WHAT THE TASK ASKS: Provide nothing except how many lines of the data contain the word "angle".

▬▬▬▬▬▬

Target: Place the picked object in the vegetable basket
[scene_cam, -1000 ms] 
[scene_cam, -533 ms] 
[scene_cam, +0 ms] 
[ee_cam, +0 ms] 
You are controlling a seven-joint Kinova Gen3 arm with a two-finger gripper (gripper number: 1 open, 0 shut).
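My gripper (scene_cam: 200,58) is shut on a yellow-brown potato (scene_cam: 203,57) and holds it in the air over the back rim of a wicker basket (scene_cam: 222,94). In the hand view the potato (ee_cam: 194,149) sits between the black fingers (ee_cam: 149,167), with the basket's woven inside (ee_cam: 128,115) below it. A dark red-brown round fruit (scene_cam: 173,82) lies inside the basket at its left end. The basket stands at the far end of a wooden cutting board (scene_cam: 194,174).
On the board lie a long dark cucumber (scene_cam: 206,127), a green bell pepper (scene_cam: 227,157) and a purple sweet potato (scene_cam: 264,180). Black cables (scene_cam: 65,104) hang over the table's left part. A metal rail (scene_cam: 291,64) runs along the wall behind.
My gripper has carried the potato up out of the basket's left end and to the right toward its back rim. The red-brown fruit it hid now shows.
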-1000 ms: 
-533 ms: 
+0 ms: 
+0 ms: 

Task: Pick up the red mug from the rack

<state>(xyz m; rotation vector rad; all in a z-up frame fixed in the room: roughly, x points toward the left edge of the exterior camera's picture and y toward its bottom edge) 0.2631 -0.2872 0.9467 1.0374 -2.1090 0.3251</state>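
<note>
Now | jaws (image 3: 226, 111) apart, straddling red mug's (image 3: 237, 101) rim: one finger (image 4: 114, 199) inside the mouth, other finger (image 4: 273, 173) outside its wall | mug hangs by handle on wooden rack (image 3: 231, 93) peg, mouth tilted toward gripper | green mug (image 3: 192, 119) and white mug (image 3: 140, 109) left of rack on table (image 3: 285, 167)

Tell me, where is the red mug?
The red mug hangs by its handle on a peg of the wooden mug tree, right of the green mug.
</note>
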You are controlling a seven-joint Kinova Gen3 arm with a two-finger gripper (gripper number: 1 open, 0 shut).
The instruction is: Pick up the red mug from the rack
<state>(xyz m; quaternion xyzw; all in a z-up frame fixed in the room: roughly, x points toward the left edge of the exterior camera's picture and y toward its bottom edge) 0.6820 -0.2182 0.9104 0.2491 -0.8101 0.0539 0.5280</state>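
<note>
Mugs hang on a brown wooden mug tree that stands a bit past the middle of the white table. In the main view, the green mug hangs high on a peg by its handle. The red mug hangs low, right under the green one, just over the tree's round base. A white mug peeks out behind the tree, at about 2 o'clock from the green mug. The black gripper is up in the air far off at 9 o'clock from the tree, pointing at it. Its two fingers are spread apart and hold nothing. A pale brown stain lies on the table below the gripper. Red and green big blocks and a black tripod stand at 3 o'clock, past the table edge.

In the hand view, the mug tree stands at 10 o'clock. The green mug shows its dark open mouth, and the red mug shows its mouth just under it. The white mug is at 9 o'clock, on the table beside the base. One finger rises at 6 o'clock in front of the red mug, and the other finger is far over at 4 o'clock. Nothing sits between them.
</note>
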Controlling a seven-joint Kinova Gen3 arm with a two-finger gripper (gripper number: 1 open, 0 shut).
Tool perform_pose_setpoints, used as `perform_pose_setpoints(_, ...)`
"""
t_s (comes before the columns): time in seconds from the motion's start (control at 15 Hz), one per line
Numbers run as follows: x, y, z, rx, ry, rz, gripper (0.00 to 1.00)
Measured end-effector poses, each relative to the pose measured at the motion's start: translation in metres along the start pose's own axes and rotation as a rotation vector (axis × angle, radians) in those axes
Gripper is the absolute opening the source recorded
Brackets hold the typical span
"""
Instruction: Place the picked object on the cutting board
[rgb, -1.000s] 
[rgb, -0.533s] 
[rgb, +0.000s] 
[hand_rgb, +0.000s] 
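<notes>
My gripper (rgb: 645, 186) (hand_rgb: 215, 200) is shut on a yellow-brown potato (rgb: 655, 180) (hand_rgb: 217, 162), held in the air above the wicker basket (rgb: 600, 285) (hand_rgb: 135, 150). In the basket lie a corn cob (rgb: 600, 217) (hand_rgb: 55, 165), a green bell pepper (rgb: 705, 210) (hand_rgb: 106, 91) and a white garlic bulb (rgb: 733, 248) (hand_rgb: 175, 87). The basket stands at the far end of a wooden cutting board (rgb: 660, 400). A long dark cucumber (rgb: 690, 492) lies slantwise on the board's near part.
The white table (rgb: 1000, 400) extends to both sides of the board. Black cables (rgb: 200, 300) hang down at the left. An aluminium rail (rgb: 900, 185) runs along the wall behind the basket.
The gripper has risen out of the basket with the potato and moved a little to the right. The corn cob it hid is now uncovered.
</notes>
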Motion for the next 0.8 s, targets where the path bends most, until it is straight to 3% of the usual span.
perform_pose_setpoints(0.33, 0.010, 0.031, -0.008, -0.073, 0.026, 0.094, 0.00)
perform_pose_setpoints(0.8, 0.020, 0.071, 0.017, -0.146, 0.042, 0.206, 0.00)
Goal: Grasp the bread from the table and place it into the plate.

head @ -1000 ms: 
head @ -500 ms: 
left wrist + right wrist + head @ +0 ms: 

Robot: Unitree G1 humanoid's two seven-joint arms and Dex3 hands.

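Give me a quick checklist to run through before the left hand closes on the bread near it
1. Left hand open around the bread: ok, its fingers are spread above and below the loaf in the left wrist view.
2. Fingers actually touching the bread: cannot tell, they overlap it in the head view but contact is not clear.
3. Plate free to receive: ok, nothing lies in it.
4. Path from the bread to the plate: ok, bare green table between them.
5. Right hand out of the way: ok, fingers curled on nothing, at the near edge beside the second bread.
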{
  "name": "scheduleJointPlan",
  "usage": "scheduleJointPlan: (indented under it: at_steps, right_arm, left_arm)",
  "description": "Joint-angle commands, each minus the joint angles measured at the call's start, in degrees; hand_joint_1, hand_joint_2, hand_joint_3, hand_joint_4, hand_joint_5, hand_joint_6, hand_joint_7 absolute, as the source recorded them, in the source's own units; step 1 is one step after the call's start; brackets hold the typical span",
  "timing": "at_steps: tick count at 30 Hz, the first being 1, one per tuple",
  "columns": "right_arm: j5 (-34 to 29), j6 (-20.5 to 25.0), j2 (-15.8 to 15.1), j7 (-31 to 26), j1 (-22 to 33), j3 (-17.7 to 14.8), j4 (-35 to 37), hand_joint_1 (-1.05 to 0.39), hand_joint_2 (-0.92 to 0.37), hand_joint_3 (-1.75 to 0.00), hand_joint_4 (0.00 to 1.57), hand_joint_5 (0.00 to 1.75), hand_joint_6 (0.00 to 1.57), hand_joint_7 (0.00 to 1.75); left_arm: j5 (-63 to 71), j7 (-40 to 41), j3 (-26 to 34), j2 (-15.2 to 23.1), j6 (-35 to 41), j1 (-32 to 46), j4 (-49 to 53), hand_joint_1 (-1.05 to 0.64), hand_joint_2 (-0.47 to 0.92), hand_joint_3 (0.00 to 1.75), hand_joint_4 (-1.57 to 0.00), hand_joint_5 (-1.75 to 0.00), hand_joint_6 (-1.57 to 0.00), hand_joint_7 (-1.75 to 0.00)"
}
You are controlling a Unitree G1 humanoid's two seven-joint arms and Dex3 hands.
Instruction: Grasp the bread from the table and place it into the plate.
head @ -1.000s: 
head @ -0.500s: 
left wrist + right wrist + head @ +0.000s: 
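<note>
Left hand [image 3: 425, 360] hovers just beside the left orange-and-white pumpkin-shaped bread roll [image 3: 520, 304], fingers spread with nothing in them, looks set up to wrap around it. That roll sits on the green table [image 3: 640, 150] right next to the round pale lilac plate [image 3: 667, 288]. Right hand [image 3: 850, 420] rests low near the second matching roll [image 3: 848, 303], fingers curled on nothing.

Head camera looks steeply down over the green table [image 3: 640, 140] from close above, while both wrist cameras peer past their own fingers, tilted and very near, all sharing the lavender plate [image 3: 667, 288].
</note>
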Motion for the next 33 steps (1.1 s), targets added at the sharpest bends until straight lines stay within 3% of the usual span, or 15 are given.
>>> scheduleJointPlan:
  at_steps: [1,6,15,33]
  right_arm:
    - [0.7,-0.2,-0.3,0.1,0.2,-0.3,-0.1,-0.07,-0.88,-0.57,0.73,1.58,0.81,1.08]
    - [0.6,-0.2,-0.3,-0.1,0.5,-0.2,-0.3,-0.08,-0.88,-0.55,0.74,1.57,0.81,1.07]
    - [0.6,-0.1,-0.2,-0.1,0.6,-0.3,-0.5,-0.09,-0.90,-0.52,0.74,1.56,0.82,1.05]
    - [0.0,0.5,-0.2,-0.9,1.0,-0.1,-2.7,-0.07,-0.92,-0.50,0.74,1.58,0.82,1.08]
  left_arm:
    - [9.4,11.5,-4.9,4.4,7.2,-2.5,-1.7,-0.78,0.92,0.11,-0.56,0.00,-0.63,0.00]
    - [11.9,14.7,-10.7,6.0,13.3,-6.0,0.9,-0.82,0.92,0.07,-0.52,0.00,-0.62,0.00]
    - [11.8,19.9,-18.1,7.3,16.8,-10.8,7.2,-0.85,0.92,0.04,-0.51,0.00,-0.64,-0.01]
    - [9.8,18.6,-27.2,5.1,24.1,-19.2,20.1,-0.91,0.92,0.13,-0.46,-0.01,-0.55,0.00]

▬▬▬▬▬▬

ANSWER SECTION: 2